Jazz. Un train endormi charrie les mémoires de l’oubli.

Voyager de nuit

Un train file. Vers quelle destination ? Aucun voyageur ne le sait. Ils partent. Le reste fait partie des rêves éveillés. Les arrêts, les gares sont diverses comme les multitudes cultures du monde, de ces musiques aux racines spécifiques qui arrivent quelque fois au statut de standard pour un ou plusieurs paysages. Elles dessinent un univers d’espoirs, de luttes, de combats, d’émotions souvent et toujours la mémoire pour faire pousser une nouvelle semence, en les bousculant, en leur faisant rencontrer d’autres univers.
La rencontre de quatre musiciens, qui se connaissent bien, est un creuset pour créer les atmosphères des différentes étapes proposées. François Chesnel, piano attrapant la queue des comètes du jazz, se mélangeant à la contrebasse de Fred Chiffoleau comme de la batterie de Fred Pasqua pour construire une rythmique ne craignant pas de s’échapper vers d’autres horizons par une complicité sympathique qui permet toutes les sorties de rail. Le quatrième personnage de ces nouvelles formant comme un roman, Yoann Loustalot, trompettiste et bugliste plein des sons des musiciens qui l’ont précédés pour réaliser une synthèse d’un son qui doit à tous pour ne tenir de personne.
Le quartet conduit, à travers toutes les teintes du bleu-noir ce « Sleeper Train ». Un train fait de tous les rêves d’une musique universelle, du bonheur pour faire pièce aux inégalités, aux racismes et trouver des voies de dialogue entre les cultures. La réussite c’est aussi celle du jazz capable de fédérer touts les affluents pour en faire un grand fleuve charriant les émotions du monde.
Montez dans un wagon, au hasard.
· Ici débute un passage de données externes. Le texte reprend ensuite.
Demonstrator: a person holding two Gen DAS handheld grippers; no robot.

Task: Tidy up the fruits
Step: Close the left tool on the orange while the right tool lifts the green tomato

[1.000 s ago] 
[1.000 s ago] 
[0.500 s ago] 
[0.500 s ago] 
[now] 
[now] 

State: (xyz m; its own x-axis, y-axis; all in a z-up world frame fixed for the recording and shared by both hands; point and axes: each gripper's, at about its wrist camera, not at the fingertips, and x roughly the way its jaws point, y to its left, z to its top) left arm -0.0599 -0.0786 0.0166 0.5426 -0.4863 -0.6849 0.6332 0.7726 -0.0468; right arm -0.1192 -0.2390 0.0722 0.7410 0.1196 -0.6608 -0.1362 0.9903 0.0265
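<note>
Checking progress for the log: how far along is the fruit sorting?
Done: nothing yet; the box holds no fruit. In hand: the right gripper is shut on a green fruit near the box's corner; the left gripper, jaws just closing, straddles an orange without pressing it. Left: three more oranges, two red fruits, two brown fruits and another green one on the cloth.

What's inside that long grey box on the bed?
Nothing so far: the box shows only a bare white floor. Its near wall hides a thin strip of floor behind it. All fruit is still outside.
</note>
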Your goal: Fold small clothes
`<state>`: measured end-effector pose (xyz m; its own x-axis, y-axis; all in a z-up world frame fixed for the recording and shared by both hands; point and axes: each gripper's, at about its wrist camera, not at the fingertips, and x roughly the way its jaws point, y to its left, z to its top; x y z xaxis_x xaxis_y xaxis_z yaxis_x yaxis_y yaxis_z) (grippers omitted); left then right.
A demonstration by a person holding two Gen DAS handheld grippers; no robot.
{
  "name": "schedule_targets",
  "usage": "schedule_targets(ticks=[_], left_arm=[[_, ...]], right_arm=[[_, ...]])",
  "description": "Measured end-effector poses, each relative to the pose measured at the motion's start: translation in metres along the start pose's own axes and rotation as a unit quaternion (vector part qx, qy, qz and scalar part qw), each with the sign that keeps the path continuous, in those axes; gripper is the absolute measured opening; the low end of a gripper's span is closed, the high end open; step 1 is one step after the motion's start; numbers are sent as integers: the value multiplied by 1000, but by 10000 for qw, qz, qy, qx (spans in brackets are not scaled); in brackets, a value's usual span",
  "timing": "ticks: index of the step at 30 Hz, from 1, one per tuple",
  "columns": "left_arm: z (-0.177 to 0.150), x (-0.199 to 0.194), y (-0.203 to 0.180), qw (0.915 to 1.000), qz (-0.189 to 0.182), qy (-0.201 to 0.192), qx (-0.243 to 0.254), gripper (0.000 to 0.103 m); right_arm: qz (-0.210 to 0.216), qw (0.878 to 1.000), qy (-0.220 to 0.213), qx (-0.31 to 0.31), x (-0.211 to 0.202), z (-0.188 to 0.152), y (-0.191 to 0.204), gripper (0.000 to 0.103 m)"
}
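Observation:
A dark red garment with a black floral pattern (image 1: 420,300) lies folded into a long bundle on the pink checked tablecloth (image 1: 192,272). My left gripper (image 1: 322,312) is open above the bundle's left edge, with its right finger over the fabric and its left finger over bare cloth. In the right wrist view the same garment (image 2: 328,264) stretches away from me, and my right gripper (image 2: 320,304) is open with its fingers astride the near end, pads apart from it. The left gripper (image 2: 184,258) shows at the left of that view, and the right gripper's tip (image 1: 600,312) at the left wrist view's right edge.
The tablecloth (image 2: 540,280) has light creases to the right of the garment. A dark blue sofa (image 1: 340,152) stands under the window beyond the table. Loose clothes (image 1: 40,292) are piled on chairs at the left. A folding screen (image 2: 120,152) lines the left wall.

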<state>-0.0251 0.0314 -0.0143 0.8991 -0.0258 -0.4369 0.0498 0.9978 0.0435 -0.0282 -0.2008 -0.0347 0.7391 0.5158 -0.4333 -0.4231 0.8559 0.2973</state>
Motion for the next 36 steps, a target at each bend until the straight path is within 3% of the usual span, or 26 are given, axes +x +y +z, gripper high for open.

Laissez-vous porter par vos propres rêves.
Nicolas Béniès
« Sleeper Train », Chesnel/Chiffoleau/Pasqua/Loustalot, Bruit Chic/Inouïes distribution

Pour Don Ayler

Albert Ayler, saxophoniste, est la référence connue du free jazz. Au grand dam de sa mère qui craignait pour son cadet, il avait engagé dans son groupe son frère Donald, trompettiste et compositeur. L’assassinat d’Albert, la volonté de rayer de la carte du jazz, la révolution du free a conduit à la disparition progressive dans les mémoires de Don.
Raymond Boni, seul à la guitare acoustique, a voulu le titrer de l’ombre envahissante de l’oubli. « Mémoire de l’oubli », un titre en forme de pied de nez et sous titré « Images for Donald Ayler » fait montre d’abord de la virtuosité du guitariste et offre la possibilité de se rendre compte du talent de compositeur. Le premier – et dernier – thème : « One day Malia will hear the solitary walker whisper », un jour Malia entendit le chantonnement du marcheur solitaire, dessine une silhouette encore floue, une figure en forme d’autoportrait du trompettiste.
En peintre, Boni le fait renaître en construisant des images diverses qui n’enferment pas Don Ayler dans un seul tableau mais l’installe dans sa complexité de compositeur. Boni donne ainsi l’envie de le réécouter, de le réhabiliter et de le convier, au-delà de la mort, à de nouvelles bacchanales. Joe McPhee, dans un texte qui n’est pas de pochette, participe au travail de mémoire avec une émotion qui fait mouche.
Une musique aride, ardue tout en «étant une musique d’espoir, façonnée par tous nos combats pour une société plus juste. Il faut entendre Raymond Boni parlant de Don Ayler et entendre le trompettiste pour faire pièce à tous ces oiseaux postmodernes qui ne savent plus ce que révolte veut dire.